Вздохнув, Найберг вернулся к делу, откинувшись на спинку кресла. Он уже много раз просмотрел бумаги, но не хотел упустить и малейшей детали. Десятилетняя девочка по имени Тереза Харди принимала участие в клинических испытаниях "Валифина" — нового педиатрического препарата для сердца. Как выяснилось, лекарство работало именно так, как и предполагалось... но также вызывало почечную недостаточность, что в случае Терезы Харди привело к серьезным разрушениям тканей. Она выжила, но, скорее всего, всю оставшуюся жизнь ей придется провести на диализе, и адвокат семьи затребовал внушительной компенсации за понесенный ущерб.

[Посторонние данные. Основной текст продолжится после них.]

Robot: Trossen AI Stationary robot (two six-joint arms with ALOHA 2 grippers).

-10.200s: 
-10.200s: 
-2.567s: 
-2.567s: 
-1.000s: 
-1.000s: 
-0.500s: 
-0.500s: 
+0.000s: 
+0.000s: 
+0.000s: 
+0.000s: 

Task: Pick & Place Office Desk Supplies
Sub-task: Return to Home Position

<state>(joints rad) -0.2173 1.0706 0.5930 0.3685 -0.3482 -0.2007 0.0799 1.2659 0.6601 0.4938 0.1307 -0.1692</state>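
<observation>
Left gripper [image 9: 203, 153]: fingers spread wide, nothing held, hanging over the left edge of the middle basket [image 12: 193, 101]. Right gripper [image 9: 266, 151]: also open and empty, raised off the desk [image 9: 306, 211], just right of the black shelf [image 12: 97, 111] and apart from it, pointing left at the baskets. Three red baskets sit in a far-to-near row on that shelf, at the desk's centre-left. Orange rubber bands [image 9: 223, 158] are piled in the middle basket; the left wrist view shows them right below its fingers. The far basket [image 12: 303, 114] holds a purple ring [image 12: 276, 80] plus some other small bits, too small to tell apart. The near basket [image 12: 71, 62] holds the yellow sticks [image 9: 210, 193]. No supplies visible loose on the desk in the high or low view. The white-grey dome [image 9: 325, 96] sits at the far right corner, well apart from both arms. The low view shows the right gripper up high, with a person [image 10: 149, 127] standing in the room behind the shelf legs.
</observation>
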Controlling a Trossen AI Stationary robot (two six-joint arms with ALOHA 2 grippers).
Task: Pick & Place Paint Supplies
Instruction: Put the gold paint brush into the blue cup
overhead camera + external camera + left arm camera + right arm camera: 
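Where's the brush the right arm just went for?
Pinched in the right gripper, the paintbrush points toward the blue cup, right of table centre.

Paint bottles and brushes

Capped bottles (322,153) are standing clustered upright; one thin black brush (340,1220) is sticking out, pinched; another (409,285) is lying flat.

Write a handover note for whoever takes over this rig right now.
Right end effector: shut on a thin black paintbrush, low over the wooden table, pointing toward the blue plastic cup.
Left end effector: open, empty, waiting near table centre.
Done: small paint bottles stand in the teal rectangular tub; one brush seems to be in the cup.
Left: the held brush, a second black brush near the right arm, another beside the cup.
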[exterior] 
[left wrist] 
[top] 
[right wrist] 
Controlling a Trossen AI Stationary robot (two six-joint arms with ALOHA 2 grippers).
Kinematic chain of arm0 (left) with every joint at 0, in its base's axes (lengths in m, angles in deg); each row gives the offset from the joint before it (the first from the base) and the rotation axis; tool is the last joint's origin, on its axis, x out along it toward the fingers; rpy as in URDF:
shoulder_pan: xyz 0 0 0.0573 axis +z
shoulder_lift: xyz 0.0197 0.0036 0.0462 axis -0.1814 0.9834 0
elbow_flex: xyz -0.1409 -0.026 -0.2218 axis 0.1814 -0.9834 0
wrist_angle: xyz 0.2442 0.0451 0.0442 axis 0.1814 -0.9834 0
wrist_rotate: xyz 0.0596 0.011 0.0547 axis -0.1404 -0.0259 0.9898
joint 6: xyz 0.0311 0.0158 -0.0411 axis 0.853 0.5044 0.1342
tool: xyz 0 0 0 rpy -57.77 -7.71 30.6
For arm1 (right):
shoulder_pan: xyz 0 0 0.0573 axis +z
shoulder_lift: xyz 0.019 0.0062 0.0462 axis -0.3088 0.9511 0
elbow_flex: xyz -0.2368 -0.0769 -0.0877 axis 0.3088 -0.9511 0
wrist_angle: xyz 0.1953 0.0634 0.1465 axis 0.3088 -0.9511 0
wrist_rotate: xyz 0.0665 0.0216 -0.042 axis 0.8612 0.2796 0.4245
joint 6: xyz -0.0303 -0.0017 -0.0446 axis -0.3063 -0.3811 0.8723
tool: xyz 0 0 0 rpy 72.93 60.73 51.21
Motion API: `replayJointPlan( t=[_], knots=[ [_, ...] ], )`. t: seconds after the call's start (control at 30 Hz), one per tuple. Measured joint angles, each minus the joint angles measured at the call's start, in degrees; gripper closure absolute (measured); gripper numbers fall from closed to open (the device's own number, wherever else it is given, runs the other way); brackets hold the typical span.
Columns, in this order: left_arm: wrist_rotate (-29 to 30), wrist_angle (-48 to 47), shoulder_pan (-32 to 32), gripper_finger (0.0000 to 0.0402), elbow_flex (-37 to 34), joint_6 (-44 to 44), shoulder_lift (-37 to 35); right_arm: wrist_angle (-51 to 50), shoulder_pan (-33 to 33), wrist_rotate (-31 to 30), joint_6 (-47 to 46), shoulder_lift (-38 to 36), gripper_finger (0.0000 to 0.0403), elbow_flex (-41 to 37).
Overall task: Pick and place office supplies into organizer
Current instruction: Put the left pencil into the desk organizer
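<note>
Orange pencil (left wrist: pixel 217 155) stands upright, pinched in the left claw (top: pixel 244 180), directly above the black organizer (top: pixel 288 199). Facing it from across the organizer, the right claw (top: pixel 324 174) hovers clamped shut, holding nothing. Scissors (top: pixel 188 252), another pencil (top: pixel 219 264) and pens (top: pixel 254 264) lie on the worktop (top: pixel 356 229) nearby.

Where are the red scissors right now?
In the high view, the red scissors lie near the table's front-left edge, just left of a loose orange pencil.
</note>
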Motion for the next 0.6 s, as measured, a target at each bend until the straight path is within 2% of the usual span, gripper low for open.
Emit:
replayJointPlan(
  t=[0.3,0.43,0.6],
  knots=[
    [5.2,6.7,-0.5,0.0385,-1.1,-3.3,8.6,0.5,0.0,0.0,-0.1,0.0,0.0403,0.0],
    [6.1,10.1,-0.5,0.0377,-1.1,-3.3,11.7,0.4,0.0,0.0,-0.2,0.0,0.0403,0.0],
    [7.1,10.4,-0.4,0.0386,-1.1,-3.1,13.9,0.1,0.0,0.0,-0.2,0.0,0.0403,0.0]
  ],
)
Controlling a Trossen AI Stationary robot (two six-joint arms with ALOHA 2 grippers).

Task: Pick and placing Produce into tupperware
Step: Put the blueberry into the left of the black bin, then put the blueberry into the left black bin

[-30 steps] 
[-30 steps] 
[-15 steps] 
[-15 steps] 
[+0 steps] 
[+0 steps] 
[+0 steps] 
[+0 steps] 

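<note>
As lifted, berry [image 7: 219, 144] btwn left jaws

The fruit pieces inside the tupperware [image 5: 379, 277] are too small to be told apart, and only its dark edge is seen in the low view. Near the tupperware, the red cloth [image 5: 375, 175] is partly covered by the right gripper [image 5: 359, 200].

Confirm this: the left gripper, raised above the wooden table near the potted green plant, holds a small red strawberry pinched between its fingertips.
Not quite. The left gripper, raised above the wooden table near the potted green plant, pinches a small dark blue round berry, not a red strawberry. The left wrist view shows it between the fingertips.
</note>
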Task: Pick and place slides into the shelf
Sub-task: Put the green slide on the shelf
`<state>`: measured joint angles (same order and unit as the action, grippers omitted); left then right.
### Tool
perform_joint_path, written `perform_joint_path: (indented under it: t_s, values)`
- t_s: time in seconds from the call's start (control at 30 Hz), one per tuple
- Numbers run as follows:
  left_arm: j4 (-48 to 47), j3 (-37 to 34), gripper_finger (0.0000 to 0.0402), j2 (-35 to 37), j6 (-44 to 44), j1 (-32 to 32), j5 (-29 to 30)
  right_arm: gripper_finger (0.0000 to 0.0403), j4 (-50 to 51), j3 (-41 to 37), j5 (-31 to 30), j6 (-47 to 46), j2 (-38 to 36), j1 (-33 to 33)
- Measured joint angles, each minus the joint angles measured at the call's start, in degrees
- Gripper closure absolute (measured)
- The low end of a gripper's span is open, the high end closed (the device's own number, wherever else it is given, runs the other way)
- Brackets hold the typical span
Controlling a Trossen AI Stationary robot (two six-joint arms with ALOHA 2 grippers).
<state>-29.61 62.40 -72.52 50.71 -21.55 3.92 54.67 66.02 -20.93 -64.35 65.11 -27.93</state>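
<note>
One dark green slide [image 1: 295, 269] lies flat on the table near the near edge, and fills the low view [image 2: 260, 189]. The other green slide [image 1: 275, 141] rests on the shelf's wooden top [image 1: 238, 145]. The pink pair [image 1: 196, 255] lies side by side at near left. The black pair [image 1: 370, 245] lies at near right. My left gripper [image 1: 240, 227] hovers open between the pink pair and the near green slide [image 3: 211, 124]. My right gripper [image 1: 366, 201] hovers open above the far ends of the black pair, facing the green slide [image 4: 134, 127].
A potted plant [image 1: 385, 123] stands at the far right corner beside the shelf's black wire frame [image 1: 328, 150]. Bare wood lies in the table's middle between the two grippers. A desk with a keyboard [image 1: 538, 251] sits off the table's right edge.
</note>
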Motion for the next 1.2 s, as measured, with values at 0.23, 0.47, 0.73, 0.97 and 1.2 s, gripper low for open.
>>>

Дело нужно было разрешить быстро, семья Харди хранила молчание до тех пор, пока не притащила своего хворого щекастого херувимчика в зал суда, набитый прессой... и тут за них взялся Найберг со своей командой. Фокус заключался в том, чтобы предложить им ровно столько денег, чтобы семья почувствовала себя счастливой, но не столько, чтобы их адвокат — один из тех торгашей, которые ведут дела под лозунгом ”вы не платите нам, пока не заплатят вам”, — воодушевился и продолжил дело в погоне за деньгами. Найберг прекрасно разбирался в том, как обращаться с подобными прохвостами, гоняющимися за жертвами несчастных случаев. И он уладит это дело прежде, чем маленькая Тереза вернется с первого курса терапии. Именно за это ему платила "Амбрелла".
Дождь внезапно и громко забарабанил по окну, будто кто-то плеснул на стекло ведро воды. Вздрогнув, Найберг повернулся, чтобы взглянуть на источник шума, и в тот же момент с крыши поезда донеслись глухие удары. Ужасно. Наверное, дождь с градом или что-то вроде того...
В сгущающейся тьме то тут, то там с треском вспыхивали молнии, освещая маленький, но крутой холм, за которым начиналась самая глубокая часть леса. Найберг присмотрелся и увидел высокую фигуру, вырисовывающуюся на фоне деревьев на гривке холма, это был кто-то в длинном плаще или рясе, темная ткань билась на ветру. Фигура воздела длинные руки к бушующим небесам...
... и тут молния погасла, погрузив обратно в темноту эту странную, драматическую сцену.
- Что за... - начал было Найберг, а по стеклу заплескалось еще больше воды — да нет, не воды, потому что вода не слипается в огромные темные сгустки; вода не сочится и не распадается, обнажая дюжины сияющих игольчатых зубов. Найберг моргнул, не веря собственным глазам, а в другом конце вагона раздался чей-то крик, переходящий в протяжный усиливающийся вопль, и все больше темных, слизне подобных существ, каждое из которых было размером с мужской кулак, стало бросаться на окно. Звук града, бьющегося о крышу, теперь уже не походил на барабанную дробь, а был скорее пулеметным огнем, его грохот заглушал кричащих, а большая часть пассажиров сейчас не могла сдержать криков.